Adapting to climate change: A risk assessment and decision making framework for managing groundwater dependent ecosystems with declining water levels. Supporting document 2: Assessing risks to groundwater dependent wetland ecosystems in a drying climate

Author: Sommer, B., McGuinness, S., Froend, R. and Horwitz, P., 2013
Year: 2013

A risk-analysis and decision-making framework has been developed for predicting risks to groundwater dependent wetland ecosystems in a drying climate. It is intended for specific use in situations where long-term monitoring data is available, and the objectives of the research is to facilitate climate change adaptation and define the risks to ecosystem function.

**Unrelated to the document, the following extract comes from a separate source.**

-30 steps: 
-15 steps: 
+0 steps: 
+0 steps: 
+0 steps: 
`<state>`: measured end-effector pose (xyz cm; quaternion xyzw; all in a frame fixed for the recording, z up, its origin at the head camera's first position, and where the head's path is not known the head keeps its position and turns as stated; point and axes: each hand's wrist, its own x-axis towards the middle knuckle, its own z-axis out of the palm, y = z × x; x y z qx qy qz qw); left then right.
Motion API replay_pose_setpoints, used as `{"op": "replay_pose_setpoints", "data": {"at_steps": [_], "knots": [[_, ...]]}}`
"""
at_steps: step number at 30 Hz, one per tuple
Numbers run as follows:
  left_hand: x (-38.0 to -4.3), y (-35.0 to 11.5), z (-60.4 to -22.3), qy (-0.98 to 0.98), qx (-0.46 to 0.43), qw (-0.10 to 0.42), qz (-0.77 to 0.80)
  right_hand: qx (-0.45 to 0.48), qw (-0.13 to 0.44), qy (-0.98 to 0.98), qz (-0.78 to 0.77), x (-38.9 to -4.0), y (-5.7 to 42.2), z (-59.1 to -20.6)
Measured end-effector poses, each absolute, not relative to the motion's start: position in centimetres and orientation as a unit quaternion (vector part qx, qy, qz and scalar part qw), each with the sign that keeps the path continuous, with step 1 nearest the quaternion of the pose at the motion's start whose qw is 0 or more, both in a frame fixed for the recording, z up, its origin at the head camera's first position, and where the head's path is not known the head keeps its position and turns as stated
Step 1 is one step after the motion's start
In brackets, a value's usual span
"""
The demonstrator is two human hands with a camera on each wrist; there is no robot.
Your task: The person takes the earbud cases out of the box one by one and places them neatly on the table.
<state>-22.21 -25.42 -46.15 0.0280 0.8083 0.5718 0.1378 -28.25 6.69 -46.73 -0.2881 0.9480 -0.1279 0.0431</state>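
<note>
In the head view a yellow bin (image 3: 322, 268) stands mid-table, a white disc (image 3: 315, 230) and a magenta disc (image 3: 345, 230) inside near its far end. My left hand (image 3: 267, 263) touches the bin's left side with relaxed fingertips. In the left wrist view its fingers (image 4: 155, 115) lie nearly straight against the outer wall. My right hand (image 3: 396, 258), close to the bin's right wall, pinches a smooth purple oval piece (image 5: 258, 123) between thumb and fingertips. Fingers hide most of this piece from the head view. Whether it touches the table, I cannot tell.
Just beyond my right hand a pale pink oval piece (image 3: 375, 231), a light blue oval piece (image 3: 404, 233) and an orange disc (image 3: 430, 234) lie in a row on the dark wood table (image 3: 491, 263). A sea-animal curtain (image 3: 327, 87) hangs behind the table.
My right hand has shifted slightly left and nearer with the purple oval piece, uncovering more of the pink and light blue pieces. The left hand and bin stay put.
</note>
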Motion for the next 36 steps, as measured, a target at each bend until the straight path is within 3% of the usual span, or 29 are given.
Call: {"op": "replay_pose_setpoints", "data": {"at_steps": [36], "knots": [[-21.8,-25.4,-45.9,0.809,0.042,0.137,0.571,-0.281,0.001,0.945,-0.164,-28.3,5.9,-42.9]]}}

The methodology can be used to spatially represent risk by mapping different climate and landuse scenarios and associated risk. It combines a number of different statistical methods and software options including (but not limited to), Baynesian Belief Network (BBN), Principal Coordinate Analysis, Canonical Analyses of Principal Coordinates, Principal Companent analysis, Distance-Based Redundancy Analyses, Univariate Regression Tree Analysis, Multivariate Regression Tree Analysis. The resulting risk assessment framework methodology was demonstrated on a case study from the Gnangara Groundwater System a groundwater dependent wetland ecosystem which has been under stress from the drying climate, groundwater abstraction and other landuses for over three decades. This paper focuses on the methodology as much as the specific ecosystem.